Highest Rate: Key in credit card number and expiration date only.

So, let me get this straight. These people want their credit card transactions to be LESS secure?!?
post #36 of 88
Apple asks for zip at the end of the transaction to help determine where to put new stores. Data is only shared with partners assisting in real estate strategy. Pointless lawsuit. Pointless article.
post #37 of 88
People don't go out of their way to do these things. They would be paying lot more in lawyers fee than whatever that they would end up getting from apple.
They clearly have some ulterior motives(apple shorts, getting paid by apple competitors, etc)
post #38 of 88
Utter hogwash. If they get any traction it will be interesting to see what happens to Google as Google gives the personal information and location of every Android user to every app developer in Google Play at purchase of an app without authorization from Android customers.
post #39 of 88

No he is NOT right. I simply said, "You want to possess something I own and you want it.
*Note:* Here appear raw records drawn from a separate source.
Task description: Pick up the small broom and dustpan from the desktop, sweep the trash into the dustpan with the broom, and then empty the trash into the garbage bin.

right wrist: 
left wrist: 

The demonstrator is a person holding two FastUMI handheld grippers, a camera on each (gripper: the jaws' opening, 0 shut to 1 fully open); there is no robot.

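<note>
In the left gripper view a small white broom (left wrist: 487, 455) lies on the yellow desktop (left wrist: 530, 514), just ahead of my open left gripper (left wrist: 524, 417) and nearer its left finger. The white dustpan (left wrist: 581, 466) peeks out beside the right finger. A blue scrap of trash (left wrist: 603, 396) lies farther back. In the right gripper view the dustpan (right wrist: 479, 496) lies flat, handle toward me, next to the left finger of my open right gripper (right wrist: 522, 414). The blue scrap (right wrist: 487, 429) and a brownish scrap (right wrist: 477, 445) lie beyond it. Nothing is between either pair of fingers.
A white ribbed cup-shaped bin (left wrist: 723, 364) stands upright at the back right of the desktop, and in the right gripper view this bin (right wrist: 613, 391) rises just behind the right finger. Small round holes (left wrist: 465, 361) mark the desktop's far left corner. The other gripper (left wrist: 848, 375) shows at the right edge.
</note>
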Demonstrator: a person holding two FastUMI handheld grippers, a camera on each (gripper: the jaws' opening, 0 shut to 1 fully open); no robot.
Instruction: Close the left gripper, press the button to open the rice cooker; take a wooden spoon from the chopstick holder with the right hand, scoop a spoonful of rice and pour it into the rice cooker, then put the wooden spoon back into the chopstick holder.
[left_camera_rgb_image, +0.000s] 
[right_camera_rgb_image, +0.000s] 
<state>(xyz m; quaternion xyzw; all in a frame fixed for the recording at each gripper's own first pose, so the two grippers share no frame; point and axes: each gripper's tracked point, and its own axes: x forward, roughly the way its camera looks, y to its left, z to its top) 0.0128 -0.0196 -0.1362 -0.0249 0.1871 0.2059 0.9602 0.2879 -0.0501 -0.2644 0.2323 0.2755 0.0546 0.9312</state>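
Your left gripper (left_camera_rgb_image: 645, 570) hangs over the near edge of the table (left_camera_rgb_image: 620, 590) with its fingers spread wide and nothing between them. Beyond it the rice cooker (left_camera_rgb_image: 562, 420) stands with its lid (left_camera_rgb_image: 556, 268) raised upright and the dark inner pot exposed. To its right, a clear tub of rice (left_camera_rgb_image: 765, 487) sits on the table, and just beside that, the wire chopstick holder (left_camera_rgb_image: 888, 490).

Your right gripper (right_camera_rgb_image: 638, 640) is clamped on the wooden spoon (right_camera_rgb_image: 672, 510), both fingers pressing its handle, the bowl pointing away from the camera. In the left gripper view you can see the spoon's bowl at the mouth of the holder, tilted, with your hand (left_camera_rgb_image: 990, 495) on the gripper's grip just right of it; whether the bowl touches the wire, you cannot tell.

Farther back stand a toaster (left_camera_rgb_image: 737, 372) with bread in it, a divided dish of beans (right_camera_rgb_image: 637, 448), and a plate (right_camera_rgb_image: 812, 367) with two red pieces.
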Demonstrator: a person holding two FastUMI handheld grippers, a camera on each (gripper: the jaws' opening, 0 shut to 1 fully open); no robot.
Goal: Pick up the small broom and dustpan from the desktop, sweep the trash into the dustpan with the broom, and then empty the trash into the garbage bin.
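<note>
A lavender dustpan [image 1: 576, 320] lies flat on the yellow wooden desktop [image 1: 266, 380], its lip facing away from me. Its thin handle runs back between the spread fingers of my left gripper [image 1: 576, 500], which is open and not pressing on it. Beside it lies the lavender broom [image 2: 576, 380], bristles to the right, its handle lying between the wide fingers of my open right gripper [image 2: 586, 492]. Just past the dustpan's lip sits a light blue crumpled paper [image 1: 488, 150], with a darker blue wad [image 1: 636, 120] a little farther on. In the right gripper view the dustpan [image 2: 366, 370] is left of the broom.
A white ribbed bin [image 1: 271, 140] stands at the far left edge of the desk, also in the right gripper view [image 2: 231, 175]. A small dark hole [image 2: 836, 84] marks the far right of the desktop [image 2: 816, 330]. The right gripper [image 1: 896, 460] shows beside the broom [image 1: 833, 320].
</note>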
But if I take your card (it was a manual transaction) and it turns out you are using (knowingly) a card which can't be used, and I can't collect automatically, then I have to write to you to have you pay me in some other way and I don't have your information, you have committed a crime." So in that case, I prefer to NOT do business with you because I do not know you. Whoever came up with that law (and there are a lot of them in WIS) was never a businessperson and prefers one side over the other in the transaction (that is, the businessperson takes it in the shorts). He could very well have said, "If that's the case I don't want you to sell me this because I would then have to be an asshole." But he didn't because he wasn't. You, however, have way too much time on your hands.

post #40 of 88
Quote:
Originally Posted by JavaCowboy View Post

Way offtopic, but do these pumps accept Canadian postal codes, or do they need to be all numeric US zip codes? Would Canadians have to go inside to pay in this case?

It depends on the gas station. Speedway in Ohio will accept a Canadian postal code. BP and many others will not and you'll have to go inside to prepay and sign the credit card slip.